MQTT Load Balancing and Session Persistence with NGINX Plus

Editor – This is the fifth in a series of blog posts about nginScript. The first post discusses why NGINX, Inc. developed its own implementation of JavaScript, and presents a sample use case. The subsequent posts explore additional use cases:

Introduction to nginScript

Using nginScript to Progressively Transition Clients to a New Server

Advanced Logging with nginScript in "Scaling MySQL with TCP Load Balancing and Galera Cluster"

Data Masking for User Privacy with nginScript

Load Balancing MQTT with nginScript for Session Persistence in "NGINX Plus for the IoT: Load Balancing MQTT"

Using Client Certificates to Authenticate MQTT Clients in "NGINX Plus for the IoT: Encrypting and Authenticating MQTT Traffic"

When it comes to the busiest websites on the Internet, NGINX and NGINX Plus dominate the market. In fact, NGINX powers over 50% of the top 1000, top 10,000, and top 100,000 sites. Its ability to handle over 1 million concurrent connections on a single server has driven its adoption by “hyperscale” sites and apps such as Airbnb, Netflix, and Uber.

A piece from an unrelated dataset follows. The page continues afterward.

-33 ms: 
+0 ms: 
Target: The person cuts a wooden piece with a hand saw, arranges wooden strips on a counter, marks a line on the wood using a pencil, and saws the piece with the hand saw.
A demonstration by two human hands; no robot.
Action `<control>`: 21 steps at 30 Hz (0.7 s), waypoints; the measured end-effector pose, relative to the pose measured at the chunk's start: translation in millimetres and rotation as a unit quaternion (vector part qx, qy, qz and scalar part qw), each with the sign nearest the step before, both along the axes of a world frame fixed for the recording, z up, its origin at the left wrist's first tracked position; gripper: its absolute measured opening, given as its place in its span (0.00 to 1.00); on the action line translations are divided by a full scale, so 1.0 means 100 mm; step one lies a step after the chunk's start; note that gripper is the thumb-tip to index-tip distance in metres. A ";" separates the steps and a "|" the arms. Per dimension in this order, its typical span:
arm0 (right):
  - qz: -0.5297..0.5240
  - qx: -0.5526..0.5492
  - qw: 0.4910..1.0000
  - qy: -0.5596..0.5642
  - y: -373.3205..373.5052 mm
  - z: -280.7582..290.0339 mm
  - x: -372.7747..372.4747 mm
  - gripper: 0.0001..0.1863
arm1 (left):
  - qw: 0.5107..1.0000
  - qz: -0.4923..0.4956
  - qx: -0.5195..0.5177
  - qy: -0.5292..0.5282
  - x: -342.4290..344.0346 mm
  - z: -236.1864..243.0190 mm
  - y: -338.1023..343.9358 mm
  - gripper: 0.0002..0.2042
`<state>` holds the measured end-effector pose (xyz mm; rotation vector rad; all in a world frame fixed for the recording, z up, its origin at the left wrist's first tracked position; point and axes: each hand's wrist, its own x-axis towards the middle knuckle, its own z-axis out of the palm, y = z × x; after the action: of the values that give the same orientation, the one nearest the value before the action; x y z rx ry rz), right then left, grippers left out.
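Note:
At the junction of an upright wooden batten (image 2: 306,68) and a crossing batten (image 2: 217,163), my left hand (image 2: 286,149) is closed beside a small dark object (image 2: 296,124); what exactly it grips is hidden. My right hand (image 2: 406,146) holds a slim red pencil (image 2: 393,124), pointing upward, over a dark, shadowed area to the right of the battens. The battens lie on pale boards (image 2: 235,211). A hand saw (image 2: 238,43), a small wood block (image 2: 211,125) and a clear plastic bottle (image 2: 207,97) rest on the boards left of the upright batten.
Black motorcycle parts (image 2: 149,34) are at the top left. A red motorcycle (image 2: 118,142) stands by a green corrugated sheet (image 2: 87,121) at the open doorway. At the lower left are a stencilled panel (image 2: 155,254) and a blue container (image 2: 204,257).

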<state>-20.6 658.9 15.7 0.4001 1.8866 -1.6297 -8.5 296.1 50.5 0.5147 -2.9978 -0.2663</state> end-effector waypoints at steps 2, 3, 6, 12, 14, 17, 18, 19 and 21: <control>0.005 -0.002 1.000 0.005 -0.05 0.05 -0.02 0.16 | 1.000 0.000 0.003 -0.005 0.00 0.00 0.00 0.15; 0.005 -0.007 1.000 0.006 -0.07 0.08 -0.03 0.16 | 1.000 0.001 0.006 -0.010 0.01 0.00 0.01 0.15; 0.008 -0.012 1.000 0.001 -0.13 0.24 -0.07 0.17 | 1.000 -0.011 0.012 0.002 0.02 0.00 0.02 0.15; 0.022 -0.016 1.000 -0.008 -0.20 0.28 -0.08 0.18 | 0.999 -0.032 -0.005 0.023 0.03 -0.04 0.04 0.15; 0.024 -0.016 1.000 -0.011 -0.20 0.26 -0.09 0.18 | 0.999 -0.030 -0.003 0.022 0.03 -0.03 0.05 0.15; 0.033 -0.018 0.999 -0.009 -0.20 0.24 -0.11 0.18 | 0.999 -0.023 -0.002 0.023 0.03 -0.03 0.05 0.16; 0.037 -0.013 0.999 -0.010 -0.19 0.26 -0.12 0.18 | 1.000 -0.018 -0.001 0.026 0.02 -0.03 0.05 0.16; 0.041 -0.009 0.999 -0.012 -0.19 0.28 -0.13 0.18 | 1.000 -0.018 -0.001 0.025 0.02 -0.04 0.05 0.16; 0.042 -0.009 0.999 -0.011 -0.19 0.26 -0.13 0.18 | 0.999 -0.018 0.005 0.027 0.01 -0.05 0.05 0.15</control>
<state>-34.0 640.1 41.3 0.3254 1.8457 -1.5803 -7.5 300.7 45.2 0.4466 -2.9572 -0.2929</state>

Although NGINX Plus is most commonly known as a web server, HTTP reverse proxy, and load balancer, it is also a fully featured application delivery controller (ADC) with support for TCP and UDP applications. Its event‑driven architecture and all of the other attributes that have made it successful for HTTP use cases are equally applicable to the Internet of Things (IoT).

In this article we show how NGINX Plus can be used to load balance MQTT traffic. MQTT was originally published in 1999 for communication with remote oil fields. It was updated for IoT use cases in 2013 and has since become the protocol of choice for many IoT deployments. Production IoT deployments with millions of devices demand high performance and advanced functionality from a load balancer, and in this two‑part series of blog posts we will discuss the following advanced use cases.

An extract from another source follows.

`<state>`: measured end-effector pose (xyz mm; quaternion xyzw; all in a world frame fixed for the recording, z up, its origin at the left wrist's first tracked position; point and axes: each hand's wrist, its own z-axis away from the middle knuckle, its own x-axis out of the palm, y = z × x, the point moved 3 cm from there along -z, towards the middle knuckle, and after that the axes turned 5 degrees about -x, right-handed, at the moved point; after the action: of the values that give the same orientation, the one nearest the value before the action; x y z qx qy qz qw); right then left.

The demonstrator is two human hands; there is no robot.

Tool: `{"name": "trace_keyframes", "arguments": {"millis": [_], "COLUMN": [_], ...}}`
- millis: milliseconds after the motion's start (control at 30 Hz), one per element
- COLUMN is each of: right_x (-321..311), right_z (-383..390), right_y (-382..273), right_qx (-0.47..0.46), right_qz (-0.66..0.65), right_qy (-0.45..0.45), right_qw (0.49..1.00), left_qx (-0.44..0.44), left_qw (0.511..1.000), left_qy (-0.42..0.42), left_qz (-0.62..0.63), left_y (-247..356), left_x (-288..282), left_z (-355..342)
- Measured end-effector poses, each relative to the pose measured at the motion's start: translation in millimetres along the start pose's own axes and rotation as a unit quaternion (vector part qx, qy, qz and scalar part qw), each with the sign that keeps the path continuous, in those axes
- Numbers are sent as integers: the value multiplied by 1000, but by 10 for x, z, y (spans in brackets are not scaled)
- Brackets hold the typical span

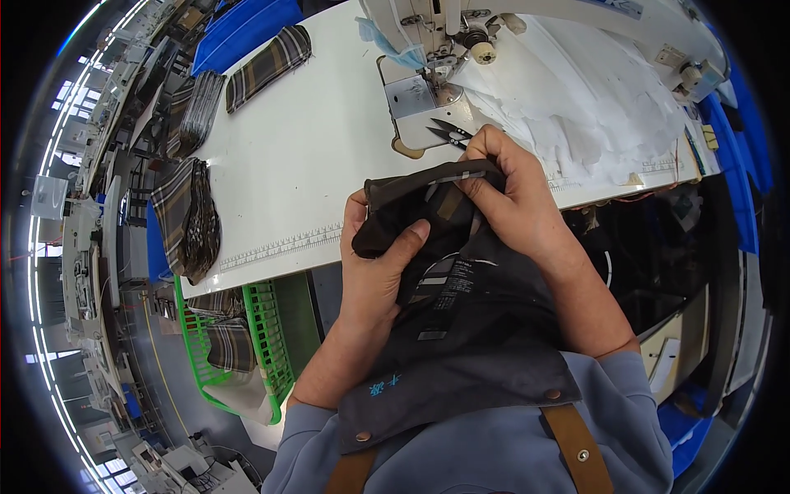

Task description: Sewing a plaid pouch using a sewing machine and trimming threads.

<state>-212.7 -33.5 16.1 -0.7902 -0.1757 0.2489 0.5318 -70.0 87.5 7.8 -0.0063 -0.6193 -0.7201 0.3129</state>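
Note:
In front of my chest, both hands hold a dark brown cloth piece (411, 195) with a folded upper edge and lighter stripes. My left hand (374, 259) grips its left side, thumb on the near face and fingers behind. My right hand (514, 193) pinches the folded edge at the right corner between thumb and fingers. Black-handled thread snips (450, 132) show beside my right fingers, blades toward the left. Whether that hand holds them or they lie on the table, I cannot tell. Beyond them stands a white sewing machine (436, 62).
Plaid cloth pieces (270, 67) and stacked plaid bundles (188, 216) lie along the left of the white table (288, 181). White sheeting (576, 107) covers its right side. A green basket (267, 346) with plaid pieces stands below left; a blue bin (239, 33) is behind.

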Motion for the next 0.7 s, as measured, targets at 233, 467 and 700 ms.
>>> {"name": "trace_keyframes", "arguments": {"millis": [233,467,700], "right_x": [-8,8,29], "right_z": [34,46,58], "right_y": [24,37,23], "right_qx": [3,10,-13], "right_qz": [0,5,-2], "right_qy": [3,-5,33], "right_qw": [1000,1000,999], "left_qx": [-16,-16,-13], "left_qw": [1000,1000,1000], "left_qy": [2,4,4], "left_qz": [9,17,25], "left_y": [-52,-63,-87], "left_x": [4,5,-7], "left_z": [-3,10,0]}}
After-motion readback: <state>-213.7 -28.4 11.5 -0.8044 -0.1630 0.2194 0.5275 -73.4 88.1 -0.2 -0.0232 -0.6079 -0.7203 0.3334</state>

Load balancing MQTT traffic (this post)
- High availability with active health checks
- Session persistence based on the MQTT ClientId, with nginScript
Encrypting and authenticating MQTT traffic
- Offloading TLS termination
- Processing client certificates for TLS authentication

The Test Environment

To explore the features of NGINX Plus we will use a simple test environment that represents the key components of an IoT environment with a cluster of MQTT brokers. The MQTT brokers in this environment are HiveMQ instances running inside Docker containers.

NGINX Plus acts as a reverse proxy and load balancer for the MQTT broker, listening on the default MQTT port of 1883. This provides a simple and consistent interface to the client, while the backend MQTT nodes can be scaled out (and even taken offline) without affecting the client in any way. We use the Mosquitto command line tool as the client, which represents the IoT devices in the test environment.

All use cases in this post and Part 2 use this test environment, and all of the configs apply directly to the architecture shown in the figure. For complete instructions on building the test environment, see Appendix 1.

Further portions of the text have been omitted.